[Maria-developers] MDEV-7004 review
Hi, Sergey I didn't review MDEV-7200 (InnoDB) and patches that are already in 10.1. Almost everything else was fine, see few comments below.
------------------------------------------------------------ revno: 4513 committer: Sergey Vojtovich <svoj@mariadb.org> branch nick: 10.0-power timestamp: Fri 2014-11-07 22:03:18 +0400 message: Multi-rwlock lock for table definition cache hash. added: modified: diff: === modified file 'sql/table_cache.cc' --- sql/table_cache.cc 2014-10-21 12:20:39 +0000 +++ sql/table_cache.cc 2014-11-07 18:03:18 +0000 @@ -53,6 +53,77 @@ #include "table.h" #include "sql_base.h"

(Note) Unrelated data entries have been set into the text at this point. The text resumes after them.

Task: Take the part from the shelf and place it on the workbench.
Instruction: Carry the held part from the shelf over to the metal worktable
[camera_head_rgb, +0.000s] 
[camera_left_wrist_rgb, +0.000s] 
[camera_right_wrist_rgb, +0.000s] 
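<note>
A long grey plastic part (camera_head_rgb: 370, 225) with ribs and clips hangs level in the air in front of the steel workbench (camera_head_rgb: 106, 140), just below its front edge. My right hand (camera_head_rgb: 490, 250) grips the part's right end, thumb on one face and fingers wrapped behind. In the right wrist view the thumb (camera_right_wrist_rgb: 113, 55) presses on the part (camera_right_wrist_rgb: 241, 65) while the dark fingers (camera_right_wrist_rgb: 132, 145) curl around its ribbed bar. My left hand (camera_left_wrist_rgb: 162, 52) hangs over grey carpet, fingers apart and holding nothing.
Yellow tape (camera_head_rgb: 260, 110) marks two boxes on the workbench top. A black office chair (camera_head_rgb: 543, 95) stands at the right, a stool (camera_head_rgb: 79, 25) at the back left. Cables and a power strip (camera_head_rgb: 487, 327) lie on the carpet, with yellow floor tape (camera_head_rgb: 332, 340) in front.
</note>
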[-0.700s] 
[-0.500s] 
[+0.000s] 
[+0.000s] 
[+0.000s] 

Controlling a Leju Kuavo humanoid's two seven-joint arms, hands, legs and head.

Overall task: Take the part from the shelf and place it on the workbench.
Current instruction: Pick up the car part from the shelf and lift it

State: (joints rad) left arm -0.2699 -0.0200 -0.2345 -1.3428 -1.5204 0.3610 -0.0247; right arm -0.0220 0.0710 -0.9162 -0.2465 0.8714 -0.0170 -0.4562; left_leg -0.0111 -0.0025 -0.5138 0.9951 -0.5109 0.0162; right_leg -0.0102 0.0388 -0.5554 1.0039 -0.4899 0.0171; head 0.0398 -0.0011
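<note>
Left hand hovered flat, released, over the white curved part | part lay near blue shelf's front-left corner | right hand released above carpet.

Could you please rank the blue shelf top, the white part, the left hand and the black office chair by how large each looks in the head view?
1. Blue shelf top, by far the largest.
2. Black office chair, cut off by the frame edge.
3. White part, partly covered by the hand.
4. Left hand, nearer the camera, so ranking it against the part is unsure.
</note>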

+ +/** + Table definition hash lock. + + Lock consists of multiple rw-locks (8 by default). Lock is write locked + when all instances are write locked. Lock is read locked when any instance + is read locked. + + This class was implemented to workaround scalability bottleneck of table + definition hash rw-lock. + + To be replaced with lock-free hash when we understand how to solve the + following problems: + - lock-free hash iterator (can be workarounded by introducing global + all_tables list);
I don't particularly like that solution. Could you try to switch to lock-free hash now? I'll try to do the iterator asap
+ - lf_hash_search() may fail because of OOM. It is rather complex to handle + it properly. +*/ + +class TDC_lock +{ + uint m_instances; + bool m_write_locked; + char pad[128]; + struct st_locks + { + mysql_rwlock_t lock; + char pad[128];
In these cases I usually do: pad[128 - sizeof(mysql_rwlock_t)];
+ } *locks; +public: + int init(PSI_rwlock_key key, uint instances) + { + m_instances= instances; + m_write_locked= false; + locks= (st_locks *) my_malloc(sizeof(struct st_locks) * m_instances, MYF(MY_WME)); + if (!locks) + return 1; + for (uint i= 0; i < m_instances; i++) + mysql_rwlock_init(key, &locks[i].lock); + return 0; + } + void destroy(void) + { + for (uint i= 0; i < m_instances; i++) + mysql_rwlock_destroy(&locks[i].lock); + my_free(locks); + } + void wrlock(void) + { + for (uint i= 0; i < m_instances; i++) + mysql_rwlock_wrlock(&locks[i].lock); + m_write_locked= true; + } + void rdlock(THD *thd= 0) + { + mysql_rwlock_rdlock(&locks[thd ? thd->thread_id % m_instances : 0].lock); + } + void unlock(THD *thd= 0) + { + if (m_write_locked) + { + m_write_locked= false; + for (uint i= 0; i < m_instances; i++) + mysql_rwlock_unlock(&locks[i].lock); + } + else + mysql_rwlock_unlock(&locks[thd ? thd->thread_id % m_instances : 0].lock); + } +}; + + /** Configuration. */ ulong tdc_size; /**< Table definition cache threshold for LRU eviction. */ ulong tc_size; /**< Table cache threshold for LRU eviction. */ ------------------------------------------------------------ revno: 4512 committer: Sergey Vojtovich <svoj@mariadb.org> branch nick: 10.0-power timestamp: Fri 2014-10-31 15:44:36 +0400 message: Preallocate locks on THD mem_root to avoid expensive malloc. modified: diff: === modified file 'sql/lock.cc' --- sql/lock.cc 2014-09-30 17:31:14 +0000 +++ sql/lock.cc 2014-10-31 11:44:36 +0000 @@ -700,7 +699,7 @@ MYSQL_LOCK *get_lock_data(THD *thd, TABL TABLE **to, **table_buf; DBUG_ENTER("get_lock_data");
- DBUG_ASSERT((flags == GET_LOCK_UNLOCK) || (flags == GET_LOCK_STORE_LOCKS)); + DBUG_ASSERT((flags & GET_LOCK_UNLOCK) || (flags & GET_LOCK_STORE_LOCKS));
Not the same, old assert also verified that these flags aren't set both. New assert doesn't. But I don't think it matters much.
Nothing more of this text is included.